As mentioned above, the kidneys require a lot of energy production. The tubules are very sensitive to oxidative stress, which is common in kidney disease. Add to that the deficiency of CoQ10 that is noted in kidney disease. This makes CoQ10 a very attractive supplement to improve energy production and decrease oxidative stress in the kidneys.

There have been many studies evaluating the role of CoQ10 in CKD. CoQ10 was found to reduce total and LDL cholesterol in kidney patients. It was also found to decrease oxidative stress (by lowering malondialdehyde, a marker of oxidative stress).

Additionally, CoQ10 was found to improve blood pressure control. A CoQ10 dose of 200 mg daily was found to decrease systolic blood pressure by 11 mmHg and diastolic blood pressure by 7 mmHg. This was thought to be due to its improvement in nitric oxide balance leading to decreased constriction of blood vessels.

In addition, supplementation with CoQ10 has been found to improve endothelial function in patients with type 2 diabetes mellitus. Endothelial function refers to the function of cells lining the blood vessels. CoQ10 also improves cardiovascular outcomes in patients with or without kidney disease.

Finally, a CoQ10 supplement was even found to improve serum creatinine levels, which are a marker of kidney function. As kidney disease progresses, blood creatinine levels rise.

These studies show that the answer to the question “Is CoQ10 safe for kidneys?” is a resounding yes!

Clearly Filtered

What is the Best CoQ10 Dosage for Kidney Health?

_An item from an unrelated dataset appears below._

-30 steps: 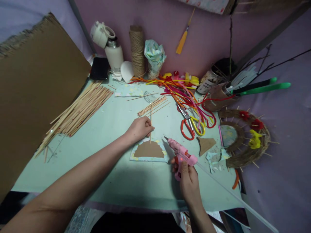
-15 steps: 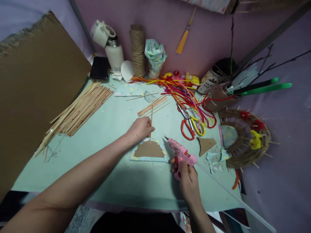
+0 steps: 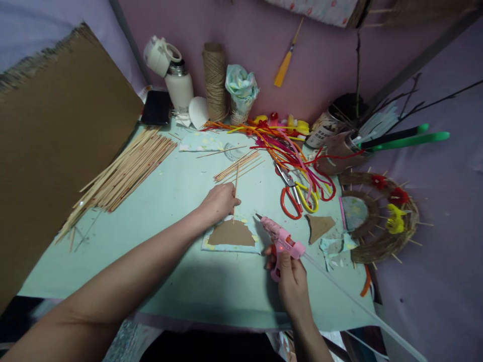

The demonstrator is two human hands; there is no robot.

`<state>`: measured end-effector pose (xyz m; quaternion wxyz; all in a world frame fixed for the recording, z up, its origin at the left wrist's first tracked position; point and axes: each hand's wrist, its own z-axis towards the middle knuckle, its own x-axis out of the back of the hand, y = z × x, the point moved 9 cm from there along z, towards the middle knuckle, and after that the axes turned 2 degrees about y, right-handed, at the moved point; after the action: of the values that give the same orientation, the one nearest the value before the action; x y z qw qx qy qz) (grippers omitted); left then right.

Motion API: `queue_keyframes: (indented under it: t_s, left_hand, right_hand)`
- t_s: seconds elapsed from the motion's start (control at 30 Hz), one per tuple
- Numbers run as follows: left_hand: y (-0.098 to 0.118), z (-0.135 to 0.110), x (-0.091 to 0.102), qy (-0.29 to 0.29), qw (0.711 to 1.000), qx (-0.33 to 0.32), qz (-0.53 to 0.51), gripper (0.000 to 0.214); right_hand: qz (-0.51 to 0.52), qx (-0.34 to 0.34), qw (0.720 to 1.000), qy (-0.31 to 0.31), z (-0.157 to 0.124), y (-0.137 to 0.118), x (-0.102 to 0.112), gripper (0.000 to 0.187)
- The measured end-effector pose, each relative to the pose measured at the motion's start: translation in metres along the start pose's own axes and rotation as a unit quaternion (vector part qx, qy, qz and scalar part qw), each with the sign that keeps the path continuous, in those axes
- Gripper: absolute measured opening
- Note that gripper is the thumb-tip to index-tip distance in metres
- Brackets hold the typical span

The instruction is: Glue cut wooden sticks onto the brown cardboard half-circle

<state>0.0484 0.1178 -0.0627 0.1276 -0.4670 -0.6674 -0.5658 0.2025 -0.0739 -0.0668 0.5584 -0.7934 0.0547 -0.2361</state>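
Pale green tabletop (image 3: pixel 181 286); fabric-edged cardboard piece (image 3: pixel 231 234) flat on it, stick (image 3: pixel 237 186) end over its curved edge. Your left hand (image 3: pixel 221 200) pinches that stick, fingers closed; a wobble could skew it. Your right hand (image 3: pixel 294 281) wraps the pink glue gun (image 3: pixel 281 236), nozzle nearby; an accidental squeeze might drip onto the tabletop.

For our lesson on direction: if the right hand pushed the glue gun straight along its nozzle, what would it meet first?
Probably the left hand, which holds a thin stick. The glue gun in the right hand points that way, though depth is unclear, so it might pass above.
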Motion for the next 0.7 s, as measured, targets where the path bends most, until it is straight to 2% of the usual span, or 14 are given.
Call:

Studies that looked at CoQ10 dosage established its safety and tolerability in the normal population. Doses as high as 3,000 mg per day did not produce serious side effects in normal subjects. Gastrointestinal side effects were the most common. That means CoQ10 is generally safe for healthy people, even at unusually high doses.

In kidney disease, the doses that were studied ranged from 100-300 mg daily. It is, therefore, reasonable to target a dose of 200-300 mg daily split into three doses (100 mg three times a day). Since CoQ10 is fat-soluble, it is better absorbed along with the intake of fatty foods. As always, we recommend choosing high-quality supplements.

Serum CoQ10 levels are widely available and can be measured as part of routine bloodwork. A target blood level of CoQ10 of 4.1 micromol/L was found to be therapeutic. Studies also showed that blood mononuclear cells (a diverse mixture of immune cells) may be better for monitoring its levels.

The Bottom Line on CoQ10 Dosage and CKD

CoQ10 can be beneficial for patients with kidney disease. It may improve cholesterol levels and blood pressure control and decrease oxidative stress, as well as potentially improve renal function. A dose of 200-300 mg daily divided into three doses (100 mg three times a day) is recommended for patients with kidney disease. Consult with your integrative kidney specialist to customize your CoQ10 dosage, especially if you are on medications that deplete CoQ10.